What we are building

💻

Your Computer

daily_sales.csv

→

⚙️

ADF Pipeline

pl_copy_sales_csv

→

🏦

ADLS Gen2

raw/sales/daily_sales.csv

Simple. One file. One destination. One pipeline. But this exact pattern is the foundation of every data engineering project you will ever build.

Concepts You Must Understand First

Before touching Azure, read this section completely — it will make every step feel logical instead of confusing.

What is Azure?

Azure is Microsoft's cloud platform. Instead of buying physical servers and hard drives — you rent them from Microsoft and pay only for what you use.

Think of it like electricity. You do not build a power plant to get electricity at home. You plug into the grid and pay a monthly bill. Azure is the same — you plug into Microsoft's infrastructure and pay for what you consume. For data engineering, Azure gives you cloud storage, compute, pipelines, and dashboards.

What is Azure Data Factory (ADF)?

ADF is a data pipeline orchestration tool. It answers the question: how do I move data from A to B automatically?

Think of ADF like a courier service. You tell it: pick up from this location (source), deliver to that location (destination), run every day at midnight, and alert me if delivery fails. That is exactly what ADF does with data.

Linked Service

The connection details to reach a data source — like saving a contact in your phone (name + number).

Dataset

Points to the specific file or table you want — like telling the courier: pick up the red box.

Activity

One single action — copy, transform, run code. Like one step in the delivery process.

Pipeline

A container that holds one or more activities — the complete delivery workflow from start to finish.

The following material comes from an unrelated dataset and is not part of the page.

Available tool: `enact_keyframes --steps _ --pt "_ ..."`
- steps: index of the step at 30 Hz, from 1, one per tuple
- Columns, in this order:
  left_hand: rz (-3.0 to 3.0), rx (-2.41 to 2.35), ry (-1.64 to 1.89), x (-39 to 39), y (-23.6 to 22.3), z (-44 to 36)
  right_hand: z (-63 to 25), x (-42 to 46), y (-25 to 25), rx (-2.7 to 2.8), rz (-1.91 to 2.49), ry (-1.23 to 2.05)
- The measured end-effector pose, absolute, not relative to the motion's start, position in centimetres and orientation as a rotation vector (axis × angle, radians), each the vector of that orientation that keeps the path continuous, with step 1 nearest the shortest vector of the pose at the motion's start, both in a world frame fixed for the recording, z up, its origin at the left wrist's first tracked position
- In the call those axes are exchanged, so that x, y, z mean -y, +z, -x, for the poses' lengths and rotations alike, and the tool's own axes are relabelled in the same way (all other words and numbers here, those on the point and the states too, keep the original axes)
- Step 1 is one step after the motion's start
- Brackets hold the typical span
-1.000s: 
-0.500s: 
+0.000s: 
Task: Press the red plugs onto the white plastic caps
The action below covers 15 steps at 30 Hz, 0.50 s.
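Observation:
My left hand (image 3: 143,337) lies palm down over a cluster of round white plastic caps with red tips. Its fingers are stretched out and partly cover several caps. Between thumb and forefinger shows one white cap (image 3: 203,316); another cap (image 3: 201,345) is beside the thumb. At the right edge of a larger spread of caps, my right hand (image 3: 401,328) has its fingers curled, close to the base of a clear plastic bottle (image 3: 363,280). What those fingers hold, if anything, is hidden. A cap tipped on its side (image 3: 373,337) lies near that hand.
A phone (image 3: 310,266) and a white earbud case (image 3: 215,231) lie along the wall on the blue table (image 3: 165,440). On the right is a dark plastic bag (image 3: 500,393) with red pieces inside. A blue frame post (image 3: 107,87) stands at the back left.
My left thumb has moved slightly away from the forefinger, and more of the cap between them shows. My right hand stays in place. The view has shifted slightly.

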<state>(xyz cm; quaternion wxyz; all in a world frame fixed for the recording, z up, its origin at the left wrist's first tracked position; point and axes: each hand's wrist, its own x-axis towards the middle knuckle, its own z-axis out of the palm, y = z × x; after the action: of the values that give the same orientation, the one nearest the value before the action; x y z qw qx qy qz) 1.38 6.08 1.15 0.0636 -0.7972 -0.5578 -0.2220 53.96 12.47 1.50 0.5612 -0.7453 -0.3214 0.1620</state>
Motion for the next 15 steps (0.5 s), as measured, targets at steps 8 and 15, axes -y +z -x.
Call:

In this project we will create 2 Linked Services, 2 Datasets, 1 Activity, and 1 Pipeline.

What is ADLS Gen2?

ADLS stands for Azure Data Lake Storage Generation 2. It is cloud storage optimized for data analytics workloads — think of it as a massive intelligent hard drive in the cloud that can store any file type, never runs out of space, and is directly connected to every Azure analytics service.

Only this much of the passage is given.